# good call



## crossmanmanman (Sep 9, 2006)

is the distress call or bark better and is there a site where i can listen to a squirrel bark i think i hear them but im not sure?[/img][/i]


----------



## jsumm50 (Sep 20, 2006)

I really don't know from experence since I've never used one but evrything I have read about squirrel calls is that they really don't work
that well but they also say that if you are going to use one that the
distress calls seems to work best.


----------



## Cleankill47 (Jan 19, 2006)

The bark call works best, but it doesn't actually call them in, it just makes them bark, so you can find them and get a shot...


----------



## crossmanmanman (Sep 9, 2006)

thx could anywon tell me a site or a sound clip of one barking


----------



## Cleankill47 (Jan 19, 2006)

Here is a good clip. It starts with short barks, then goes into some longer ones alternating with short ones.
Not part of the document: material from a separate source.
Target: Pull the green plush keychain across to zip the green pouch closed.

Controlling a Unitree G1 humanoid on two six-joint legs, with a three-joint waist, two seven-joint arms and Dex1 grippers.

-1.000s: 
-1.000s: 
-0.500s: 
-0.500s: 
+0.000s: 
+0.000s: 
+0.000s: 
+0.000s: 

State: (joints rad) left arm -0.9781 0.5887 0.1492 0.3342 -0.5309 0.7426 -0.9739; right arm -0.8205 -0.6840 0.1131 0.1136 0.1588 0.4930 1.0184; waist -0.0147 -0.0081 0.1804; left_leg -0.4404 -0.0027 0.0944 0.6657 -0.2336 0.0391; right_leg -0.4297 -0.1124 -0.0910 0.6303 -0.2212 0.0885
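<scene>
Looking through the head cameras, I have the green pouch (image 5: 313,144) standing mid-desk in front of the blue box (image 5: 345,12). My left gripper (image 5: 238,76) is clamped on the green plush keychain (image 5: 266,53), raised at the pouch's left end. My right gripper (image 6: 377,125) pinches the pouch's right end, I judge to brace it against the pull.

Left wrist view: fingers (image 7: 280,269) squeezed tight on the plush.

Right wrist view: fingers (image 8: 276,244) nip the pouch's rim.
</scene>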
The short barks are distress, and the long barks are alert calls. They use the long call to stake out their territory when they see other squirrels, and if they are challenging other squirrels in their territory. Don't use the short distress bark as a call, because that particular one tells other squirrels to get out of the area because there's danger. Squirrels will return call at the longer bark, allowing you to find and shoot them faster than if you just looked for them.

Here's the clip:

http://freesound.iua.upf.edu/tagsViewSingle.php?id=4814_2966

:sniper:


----------